> **Work order**:
Please provide the entries below again, word for word.

(Entries supplied begins)

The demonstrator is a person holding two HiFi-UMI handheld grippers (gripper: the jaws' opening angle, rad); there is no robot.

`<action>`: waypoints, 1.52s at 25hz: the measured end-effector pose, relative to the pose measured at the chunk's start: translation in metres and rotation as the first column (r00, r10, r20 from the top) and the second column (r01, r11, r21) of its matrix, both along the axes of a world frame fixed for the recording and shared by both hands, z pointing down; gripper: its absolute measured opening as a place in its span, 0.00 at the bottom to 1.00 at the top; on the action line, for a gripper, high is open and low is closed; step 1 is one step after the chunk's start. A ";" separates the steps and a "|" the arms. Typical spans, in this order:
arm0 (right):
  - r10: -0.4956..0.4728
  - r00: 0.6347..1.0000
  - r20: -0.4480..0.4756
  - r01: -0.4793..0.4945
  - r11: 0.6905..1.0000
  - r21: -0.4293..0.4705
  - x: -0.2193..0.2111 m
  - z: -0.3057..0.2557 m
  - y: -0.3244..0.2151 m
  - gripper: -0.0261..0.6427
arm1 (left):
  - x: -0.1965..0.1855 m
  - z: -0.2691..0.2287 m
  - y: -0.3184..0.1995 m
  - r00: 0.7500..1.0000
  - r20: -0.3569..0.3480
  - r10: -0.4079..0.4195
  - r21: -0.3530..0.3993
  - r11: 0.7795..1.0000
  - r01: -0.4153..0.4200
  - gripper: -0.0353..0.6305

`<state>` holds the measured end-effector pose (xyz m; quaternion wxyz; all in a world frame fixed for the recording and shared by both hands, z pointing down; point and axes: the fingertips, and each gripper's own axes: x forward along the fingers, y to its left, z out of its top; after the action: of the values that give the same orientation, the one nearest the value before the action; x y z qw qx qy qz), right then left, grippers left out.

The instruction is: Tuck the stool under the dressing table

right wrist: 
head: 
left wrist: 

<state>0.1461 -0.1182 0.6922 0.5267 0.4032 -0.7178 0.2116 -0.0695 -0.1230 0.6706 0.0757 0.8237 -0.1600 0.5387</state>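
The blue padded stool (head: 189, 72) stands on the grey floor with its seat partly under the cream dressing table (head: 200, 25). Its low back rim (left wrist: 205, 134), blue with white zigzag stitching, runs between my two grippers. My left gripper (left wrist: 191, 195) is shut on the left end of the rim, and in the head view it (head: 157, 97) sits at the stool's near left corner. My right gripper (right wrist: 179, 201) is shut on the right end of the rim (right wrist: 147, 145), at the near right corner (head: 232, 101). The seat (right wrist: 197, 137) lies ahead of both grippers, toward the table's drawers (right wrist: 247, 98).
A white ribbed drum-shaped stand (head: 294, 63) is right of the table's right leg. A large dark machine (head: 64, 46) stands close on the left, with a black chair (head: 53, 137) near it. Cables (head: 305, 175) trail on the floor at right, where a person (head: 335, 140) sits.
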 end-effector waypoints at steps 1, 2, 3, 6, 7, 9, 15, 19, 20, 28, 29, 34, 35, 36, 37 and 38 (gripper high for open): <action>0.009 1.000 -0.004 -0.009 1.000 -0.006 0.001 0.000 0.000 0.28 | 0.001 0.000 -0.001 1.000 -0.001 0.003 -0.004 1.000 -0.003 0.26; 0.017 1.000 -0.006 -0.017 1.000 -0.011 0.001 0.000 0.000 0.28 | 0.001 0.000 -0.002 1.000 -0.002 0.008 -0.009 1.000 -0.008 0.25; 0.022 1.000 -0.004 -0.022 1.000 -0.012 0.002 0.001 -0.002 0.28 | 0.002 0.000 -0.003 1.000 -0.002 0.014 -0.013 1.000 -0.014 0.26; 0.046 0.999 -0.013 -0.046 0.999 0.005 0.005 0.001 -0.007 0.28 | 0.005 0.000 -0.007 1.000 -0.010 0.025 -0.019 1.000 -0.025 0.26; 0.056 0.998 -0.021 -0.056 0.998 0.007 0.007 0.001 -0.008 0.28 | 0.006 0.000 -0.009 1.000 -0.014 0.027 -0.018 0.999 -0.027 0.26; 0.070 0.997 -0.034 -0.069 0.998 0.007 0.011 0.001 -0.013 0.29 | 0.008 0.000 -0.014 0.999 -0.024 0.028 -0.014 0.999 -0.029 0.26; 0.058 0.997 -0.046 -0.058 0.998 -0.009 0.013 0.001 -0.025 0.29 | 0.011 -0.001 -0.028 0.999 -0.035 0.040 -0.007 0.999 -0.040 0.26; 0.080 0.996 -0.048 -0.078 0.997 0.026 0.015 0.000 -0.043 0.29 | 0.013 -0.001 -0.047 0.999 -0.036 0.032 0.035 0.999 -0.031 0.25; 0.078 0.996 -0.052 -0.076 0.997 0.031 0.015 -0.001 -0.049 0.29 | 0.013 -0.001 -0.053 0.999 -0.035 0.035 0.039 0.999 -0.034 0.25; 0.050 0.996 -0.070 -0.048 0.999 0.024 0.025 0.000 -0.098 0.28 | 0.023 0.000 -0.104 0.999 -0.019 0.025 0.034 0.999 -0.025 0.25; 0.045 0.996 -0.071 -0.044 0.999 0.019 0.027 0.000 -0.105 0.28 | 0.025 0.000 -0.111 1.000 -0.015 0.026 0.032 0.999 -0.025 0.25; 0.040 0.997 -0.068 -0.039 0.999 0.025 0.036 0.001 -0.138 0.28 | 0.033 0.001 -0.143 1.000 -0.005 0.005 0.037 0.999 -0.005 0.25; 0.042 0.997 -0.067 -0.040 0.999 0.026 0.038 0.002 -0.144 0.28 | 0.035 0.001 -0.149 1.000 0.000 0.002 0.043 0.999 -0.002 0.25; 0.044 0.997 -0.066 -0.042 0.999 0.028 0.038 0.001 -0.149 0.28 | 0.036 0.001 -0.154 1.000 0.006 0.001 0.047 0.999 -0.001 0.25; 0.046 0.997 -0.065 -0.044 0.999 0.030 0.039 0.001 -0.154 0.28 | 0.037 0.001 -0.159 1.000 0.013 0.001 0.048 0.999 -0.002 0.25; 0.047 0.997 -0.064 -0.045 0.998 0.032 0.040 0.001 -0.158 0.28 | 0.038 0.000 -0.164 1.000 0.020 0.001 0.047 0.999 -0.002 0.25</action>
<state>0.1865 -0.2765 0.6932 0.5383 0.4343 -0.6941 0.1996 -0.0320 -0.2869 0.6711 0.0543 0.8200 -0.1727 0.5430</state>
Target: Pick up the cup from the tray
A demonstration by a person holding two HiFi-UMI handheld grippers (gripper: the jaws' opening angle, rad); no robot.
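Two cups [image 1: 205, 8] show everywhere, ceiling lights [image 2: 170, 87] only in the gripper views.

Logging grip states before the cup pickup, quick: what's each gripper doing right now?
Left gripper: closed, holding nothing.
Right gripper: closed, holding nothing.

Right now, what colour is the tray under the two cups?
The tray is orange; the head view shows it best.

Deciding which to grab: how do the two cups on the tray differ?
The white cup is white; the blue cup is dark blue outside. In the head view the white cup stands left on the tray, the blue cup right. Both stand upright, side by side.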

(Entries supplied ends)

> **Task response**:
The demonstrator is a person holding two HiFi-UMI handheld grippers (gripper: the jaws' opening angle, rad); there is no robot.

`<action>`: waypoints, 1.52s at 25hz: the measured end-effector pose, relative to the pose measured at the chunk's start: translation in metres and rotation as the first column (r00, r10, r20 from the top) and the second column (r01, r11, r21) of its matrix, both along the axes of a world frame fixed for the recording and shared by both hands, z pointing down; gripper: its absolute measured opening as a place in its span, 0.00 at the bottom to 1.00 at the top; on the action line, for a gripper, high is open and low is closed; step 1 is one step after the chunk's start. A ";" separates the steps and a "|" the arms. Typical spans, in this order:
arm0 (right):
  - r10: -0.4956..0.4728
  - r00: 0.6347..1.0000
  - r20: -0.4480..0.4756
  - r01: -0.4793..0.4945
  - r11: 0.6905..1.0000
  - r21: -0.4293..0.4705
  - x: -0.2193..0.2111 m
  - z: -0.3057..0.2557 m
  - y: -0.3244..0.2151 m
  - gripper: -0.0261..0.6427
arm1 (left):
  - x: -0.1965..0.1855 m
  - z: -0.2691..0.2287 m
  - y: -0.3184..0.1995 m
  - r00: 0.7500..1.0000
  - r20: -0.3569..0.3480
  - r10: -0.4079..0.4195
  - r21: -0.3530..0.3993
  - r11: 0.7795..1.0000
  - r01: -0.4153..0.4200
  - gripper: -0.0353..0.6305

`<state>` holds the measured end-effector pose (xyz m; quaternion wxyz; all in a world frame fixed for the recording and shared by both hands, z pointing down; point and axes: the fingertips, and each gripper's own axes: x forward along the fingers, y to its left, z out of its top; after the action: of the values that give the same orientation, the one nearest the value before the action; x y z qw qx qy qz), right then left, grippers left out.

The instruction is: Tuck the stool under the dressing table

right wrist: 
head: 
left wrist: 

<state>0.1461 -0.1182 0.6922 0.5267 0.4032 -0.7178 0.2116 -0.0695 -0.1230 0.6706 0.0757 0.8237 -0.1600 0.5387</state>
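The blue padded stool (head: 189, 72) stands on the grey floor with its seat partly under the cream dressing table (head: 200, 25). Its low back rim (left wrist: 205, 134), blue with white zigzag stitching, runs between my two grippers. My left gripper (left wrist: 191, 195) is shut on the left end of the rim, and in the head view it (head: 157, 97) sits at the stool's near left corner. My right gripper (right wrist: 179, 201) is shut on the right end of the rim (right wrist: 147, 145), at the near right corner (head: 232, 101). The seat (right wrist: 197, 137) lies ahead of both grippers, toward the table's drawers (right wrist: 247, 98).
A white ribbed drum-shaped stand (head: 294, 63) is right of the table's right leg. A large dark machine (head: 64, 46) stands close on the left, with a black chair (head: 53, 137) near it. Cables (head: 305, 175) trail on the floor at right, where a person (head: 335, 140) sits.
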 end-effector waypoints at steps 1, 2, 3, 6, 7, 9, 15, 19, 20, 28, 29, 34, 35, 36, 37 and 38 (gripper high for open): <action>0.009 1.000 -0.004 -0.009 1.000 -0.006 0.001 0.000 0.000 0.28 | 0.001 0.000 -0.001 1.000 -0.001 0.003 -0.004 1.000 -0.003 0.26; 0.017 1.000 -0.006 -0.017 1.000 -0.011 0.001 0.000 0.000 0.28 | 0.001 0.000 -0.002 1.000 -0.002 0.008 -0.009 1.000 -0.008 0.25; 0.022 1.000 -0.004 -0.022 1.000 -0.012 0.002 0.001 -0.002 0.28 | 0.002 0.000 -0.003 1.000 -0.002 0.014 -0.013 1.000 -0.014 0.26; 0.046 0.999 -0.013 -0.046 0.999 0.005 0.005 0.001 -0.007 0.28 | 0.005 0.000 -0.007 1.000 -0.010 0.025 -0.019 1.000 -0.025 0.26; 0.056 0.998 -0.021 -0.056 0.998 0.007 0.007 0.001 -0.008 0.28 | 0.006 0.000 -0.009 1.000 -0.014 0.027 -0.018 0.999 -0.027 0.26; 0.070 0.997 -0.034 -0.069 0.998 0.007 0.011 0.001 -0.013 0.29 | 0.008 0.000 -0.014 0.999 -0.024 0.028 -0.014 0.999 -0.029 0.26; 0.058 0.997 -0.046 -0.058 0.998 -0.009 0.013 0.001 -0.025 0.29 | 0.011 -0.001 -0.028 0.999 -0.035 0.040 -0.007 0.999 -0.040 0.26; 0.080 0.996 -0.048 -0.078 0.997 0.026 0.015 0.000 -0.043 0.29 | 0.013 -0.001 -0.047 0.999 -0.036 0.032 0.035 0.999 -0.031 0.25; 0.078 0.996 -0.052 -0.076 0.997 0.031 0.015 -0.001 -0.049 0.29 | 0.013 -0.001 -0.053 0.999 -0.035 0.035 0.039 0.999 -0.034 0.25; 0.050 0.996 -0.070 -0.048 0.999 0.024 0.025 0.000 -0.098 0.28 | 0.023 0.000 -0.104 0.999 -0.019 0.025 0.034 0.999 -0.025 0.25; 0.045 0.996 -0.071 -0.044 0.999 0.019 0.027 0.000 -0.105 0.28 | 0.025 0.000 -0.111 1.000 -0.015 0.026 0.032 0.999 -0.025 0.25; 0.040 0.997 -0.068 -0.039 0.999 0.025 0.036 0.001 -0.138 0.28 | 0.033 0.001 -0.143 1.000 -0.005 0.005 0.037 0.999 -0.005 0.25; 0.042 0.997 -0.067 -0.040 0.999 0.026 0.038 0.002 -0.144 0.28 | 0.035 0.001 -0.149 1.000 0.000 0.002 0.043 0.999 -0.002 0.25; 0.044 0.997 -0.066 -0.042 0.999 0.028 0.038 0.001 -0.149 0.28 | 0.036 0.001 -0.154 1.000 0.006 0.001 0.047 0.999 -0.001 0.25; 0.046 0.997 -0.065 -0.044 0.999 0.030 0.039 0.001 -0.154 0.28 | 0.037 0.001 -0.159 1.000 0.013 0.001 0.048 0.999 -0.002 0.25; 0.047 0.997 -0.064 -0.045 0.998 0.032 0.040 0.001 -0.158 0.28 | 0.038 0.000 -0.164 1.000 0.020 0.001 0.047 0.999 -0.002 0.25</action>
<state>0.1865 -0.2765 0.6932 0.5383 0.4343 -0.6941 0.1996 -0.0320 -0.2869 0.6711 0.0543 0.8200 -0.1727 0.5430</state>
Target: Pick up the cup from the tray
A demonstration by a person holding two HiFi-UMI handheld grippers (gripper: the jaws' opening angle, rad); no robot.
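Two cups [image 1: 205, 8] show everywhere, ceiling lights [image 2: 170, 87] only in the gripper views.

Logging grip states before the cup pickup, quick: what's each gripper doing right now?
Left gripper: closed, holding nothing.
Right gripper: closed, holding nothing.

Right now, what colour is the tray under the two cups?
The tray is orange; the head view shows it best.

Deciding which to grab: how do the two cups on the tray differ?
The white cup is white; the blue cup is dark blue outside. In the head view the white cup stands left on the tray, the blue cup right. Both stand upright, side by side.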

Nothing remains to add to the answer.